→ Task: Beginning with the first line of the data below, extract each line up to and including the one containing "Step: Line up". Copy them exactly and add nothing.
************
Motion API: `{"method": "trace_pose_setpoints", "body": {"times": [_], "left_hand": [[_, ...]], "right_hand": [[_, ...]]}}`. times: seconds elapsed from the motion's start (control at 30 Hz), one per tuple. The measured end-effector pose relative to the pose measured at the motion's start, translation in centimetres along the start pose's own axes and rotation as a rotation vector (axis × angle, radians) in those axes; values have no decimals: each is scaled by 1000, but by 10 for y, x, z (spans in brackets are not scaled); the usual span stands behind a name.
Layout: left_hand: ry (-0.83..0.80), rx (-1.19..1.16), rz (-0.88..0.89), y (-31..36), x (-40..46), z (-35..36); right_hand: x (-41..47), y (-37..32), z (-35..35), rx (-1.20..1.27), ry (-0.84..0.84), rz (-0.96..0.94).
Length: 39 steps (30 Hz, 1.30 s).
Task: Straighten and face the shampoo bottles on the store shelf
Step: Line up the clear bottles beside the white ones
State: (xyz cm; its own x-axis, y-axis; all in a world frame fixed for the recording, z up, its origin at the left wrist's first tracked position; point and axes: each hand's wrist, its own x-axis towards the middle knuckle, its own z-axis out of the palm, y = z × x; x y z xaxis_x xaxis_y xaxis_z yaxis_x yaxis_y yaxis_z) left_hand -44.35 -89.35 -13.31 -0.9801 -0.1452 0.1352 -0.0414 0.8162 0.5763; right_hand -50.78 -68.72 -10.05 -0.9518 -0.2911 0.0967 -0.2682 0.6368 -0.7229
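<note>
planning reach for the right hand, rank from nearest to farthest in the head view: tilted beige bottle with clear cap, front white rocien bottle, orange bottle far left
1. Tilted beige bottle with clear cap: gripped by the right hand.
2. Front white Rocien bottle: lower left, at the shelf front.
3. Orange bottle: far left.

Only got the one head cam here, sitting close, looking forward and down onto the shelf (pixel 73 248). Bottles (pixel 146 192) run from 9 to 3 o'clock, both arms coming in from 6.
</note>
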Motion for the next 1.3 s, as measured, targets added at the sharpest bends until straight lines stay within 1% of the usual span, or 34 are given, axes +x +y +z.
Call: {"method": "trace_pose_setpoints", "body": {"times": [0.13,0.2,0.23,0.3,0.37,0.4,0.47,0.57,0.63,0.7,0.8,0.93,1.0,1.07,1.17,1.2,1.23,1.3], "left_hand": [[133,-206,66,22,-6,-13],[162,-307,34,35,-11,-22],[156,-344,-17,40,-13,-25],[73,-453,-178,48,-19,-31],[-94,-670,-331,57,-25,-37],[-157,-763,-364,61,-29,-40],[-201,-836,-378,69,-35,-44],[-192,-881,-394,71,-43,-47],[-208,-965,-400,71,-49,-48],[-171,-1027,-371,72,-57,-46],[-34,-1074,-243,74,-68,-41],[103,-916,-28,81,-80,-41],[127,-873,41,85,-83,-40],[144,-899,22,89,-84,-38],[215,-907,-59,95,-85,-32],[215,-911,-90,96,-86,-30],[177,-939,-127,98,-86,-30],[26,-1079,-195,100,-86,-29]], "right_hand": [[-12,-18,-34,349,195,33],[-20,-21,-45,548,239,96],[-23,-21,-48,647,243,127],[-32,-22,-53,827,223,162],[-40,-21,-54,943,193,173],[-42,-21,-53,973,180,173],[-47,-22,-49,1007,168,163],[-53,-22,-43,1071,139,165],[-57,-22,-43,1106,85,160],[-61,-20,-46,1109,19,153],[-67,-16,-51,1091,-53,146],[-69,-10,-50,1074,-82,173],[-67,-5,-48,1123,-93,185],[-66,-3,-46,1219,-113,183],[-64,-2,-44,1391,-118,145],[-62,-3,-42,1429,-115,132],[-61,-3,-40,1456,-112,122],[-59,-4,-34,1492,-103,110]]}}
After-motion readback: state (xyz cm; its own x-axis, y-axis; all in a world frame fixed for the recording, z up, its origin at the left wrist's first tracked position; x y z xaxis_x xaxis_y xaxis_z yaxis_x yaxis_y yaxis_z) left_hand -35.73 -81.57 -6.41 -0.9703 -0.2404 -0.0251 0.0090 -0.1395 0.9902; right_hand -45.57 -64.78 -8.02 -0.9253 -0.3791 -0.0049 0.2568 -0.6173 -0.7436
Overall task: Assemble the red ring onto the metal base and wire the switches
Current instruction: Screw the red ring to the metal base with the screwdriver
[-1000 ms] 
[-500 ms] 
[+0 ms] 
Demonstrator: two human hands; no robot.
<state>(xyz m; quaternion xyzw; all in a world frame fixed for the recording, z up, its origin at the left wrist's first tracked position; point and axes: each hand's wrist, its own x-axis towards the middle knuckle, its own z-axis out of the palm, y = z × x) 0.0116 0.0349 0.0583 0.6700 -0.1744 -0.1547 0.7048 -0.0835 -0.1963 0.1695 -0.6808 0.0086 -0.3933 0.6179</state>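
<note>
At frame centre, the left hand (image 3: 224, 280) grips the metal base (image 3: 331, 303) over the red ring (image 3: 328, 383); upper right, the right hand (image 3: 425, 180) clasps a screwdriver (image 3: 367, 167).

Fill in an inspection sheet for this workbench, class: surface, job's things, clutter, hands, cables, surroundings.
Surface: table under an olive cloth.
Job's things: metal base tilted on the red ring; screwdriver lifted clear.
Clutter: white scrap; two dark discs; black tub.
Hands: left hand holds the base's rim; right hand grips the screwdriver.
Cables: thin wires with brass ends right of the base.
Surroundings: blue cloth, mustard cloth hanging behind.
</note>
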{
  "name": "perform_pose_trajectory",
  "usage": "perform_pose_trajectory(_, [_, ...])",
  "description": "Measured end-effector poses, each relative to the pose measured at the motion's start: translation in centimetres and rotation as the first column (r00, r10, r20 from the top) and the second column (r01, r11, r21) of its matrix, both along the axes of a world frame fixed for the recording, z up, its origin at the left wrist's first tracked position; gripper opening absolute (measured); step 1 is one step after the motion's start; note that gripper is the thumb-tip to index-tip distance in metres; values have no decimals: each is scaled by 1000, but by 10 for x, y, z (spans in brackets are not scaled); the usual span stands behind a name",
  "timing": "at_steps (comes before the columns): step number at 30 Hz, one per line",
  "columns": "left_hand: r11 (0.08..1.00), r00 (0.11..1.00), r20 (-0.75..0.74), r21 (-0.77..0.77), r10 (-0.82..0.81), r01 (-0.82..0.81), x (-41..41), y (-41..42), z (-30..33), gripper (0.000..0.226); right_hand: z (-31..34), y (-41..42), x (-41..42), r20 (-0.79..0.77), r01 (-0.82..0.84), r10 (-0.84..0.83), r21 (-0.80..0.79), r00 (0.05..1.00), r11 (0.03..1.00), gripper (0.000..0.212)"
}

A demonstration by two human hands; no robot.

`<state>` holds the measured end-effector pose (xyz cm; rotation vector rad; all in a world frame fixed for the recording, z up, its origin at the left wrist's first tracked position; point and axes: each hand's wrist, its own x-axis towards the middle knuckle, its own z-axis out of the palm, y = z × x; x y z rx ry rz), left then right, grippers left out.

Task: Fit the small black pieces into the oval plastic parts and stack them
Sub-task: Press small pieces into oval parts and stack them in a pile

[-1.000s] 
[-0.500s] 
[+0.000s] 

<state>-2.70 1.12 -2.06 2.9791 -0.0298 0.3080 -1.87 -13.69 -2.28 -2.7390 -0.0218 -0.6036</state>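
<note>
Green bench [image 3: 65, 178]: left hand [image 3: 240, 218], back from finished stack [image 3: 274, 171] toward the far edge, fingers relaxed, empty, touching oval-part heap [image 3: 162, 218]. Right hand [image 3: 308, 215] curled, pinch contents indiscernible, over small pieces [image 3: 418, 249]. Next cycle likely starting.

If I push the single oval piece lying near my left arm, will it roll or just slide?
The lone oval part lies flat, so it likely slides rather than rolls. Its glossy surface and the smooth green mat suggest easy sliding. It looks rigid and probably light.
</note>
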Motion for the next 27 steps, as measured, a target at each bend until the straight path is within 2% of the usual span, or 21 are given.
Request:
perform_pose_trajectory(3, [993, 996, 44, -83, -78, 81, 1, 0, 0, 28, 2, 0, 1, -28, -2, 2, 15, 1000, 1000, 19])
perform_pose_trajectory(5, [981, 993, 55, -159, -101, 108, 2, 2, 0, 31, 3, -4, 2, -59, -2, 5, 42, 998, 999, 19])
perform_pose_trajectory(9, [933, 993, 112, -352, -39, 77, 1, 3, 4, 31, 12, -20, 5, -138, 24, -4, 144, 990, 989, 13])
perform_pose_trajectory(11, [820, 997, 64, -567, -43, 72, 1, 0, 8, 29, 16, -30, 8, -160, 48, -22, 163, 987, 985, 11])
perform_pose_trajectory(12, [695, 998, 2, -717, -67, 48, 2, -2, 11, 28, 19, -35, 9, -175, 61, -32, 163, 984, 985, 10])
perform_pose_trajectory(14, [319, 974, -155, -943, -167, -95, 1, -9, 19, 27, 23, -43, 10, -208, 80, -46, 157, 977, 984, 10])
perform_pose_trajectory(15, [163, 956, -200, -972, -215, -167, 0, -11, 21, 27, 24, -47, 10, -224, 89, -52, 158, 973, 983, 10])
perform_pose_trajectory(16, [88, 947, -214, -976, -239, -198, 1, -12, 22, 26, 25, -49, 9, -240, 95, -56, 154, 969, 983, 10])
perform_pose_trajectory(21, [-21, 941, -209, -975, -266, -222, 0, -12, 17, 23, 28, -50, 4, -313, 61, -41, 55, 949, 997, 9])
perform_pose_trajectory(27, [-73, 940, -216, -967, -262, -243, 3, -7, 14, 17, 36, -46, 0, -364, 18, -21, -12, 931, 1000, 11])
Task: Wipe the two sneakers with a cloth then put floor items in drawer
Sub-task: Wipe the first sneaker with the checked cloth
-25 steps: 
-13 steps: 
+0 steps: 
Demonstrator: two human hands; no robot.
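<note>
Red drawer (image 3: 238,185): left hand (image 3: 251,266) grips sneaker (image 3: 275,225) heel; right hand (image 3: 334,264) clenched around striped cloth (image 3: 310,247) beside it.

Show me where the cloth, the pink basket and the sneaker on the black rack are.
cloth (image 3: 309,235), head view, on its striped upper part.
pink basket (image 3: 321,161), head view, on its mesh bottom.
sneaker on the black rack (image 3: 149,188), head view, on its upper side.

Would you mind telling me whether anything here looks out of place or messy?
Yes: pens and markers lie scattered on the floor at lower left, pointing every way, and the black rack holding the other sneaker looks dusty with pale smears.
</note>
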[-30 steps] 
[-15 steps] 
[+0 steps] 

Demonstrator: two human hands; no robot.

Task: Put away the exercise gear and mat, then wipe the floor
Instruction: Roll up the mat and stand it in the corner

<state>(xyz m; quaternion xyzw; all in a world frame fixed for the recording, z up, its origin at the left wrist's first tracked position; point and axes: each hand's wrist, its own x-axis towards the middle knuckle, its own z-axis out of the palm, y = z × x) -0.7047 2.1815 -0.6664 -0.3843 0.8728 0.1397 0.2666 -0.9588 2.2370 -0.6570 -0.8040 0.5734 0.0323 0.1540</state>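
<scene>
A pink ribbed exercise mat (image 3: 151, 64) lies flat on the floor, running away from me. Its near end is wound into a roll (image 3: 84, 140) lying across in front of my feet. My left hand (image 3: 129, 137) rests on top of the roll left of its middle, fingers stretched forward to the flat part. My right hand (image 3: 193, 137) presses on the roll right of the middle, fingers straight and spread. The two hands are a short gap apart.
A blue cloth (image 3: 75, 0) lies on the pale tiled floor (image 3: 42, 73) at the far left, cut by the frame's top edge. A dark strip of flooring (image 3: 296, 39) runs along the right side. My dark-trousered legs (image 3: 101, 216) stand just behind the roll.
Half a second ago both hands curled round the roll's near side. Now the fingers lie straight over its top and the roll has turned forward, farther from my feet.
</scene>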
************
→ Your response:
Motion API: `{"method": "trace_pose_setpoints", "body": {"times": [_], "left_hand": [[_, ...]], "right_hand": [[_, ...]]}}`. times: seconds elapsed from the motion's start (control at 30 Hz), one per tuple. The measured end-effector pose relative to the pose measured at the motion's start, translation in centimetres along the start pose's own axes and rotation as a rotation vector (axis × angle, radians) in those axes; values have no decimals: each is scaled by 1000, but by 10 for y, x, z (spans in brackets are not scaled); the usual span stands behind a name.
Layout: left_hand: ry (-0.83..0.80), rx (-1.19..1.16), rz (-0.88..0.89), y (-31..36), x (-40..46), z (-35..36); right_hand: x (-41..47), y (-37..32), z (-35..35), rx (-1.20..1.27), ry (-0.84..0.84), rz (-0.96..0.94).
Length: 39 steps (30 Hz, 1.30 s).
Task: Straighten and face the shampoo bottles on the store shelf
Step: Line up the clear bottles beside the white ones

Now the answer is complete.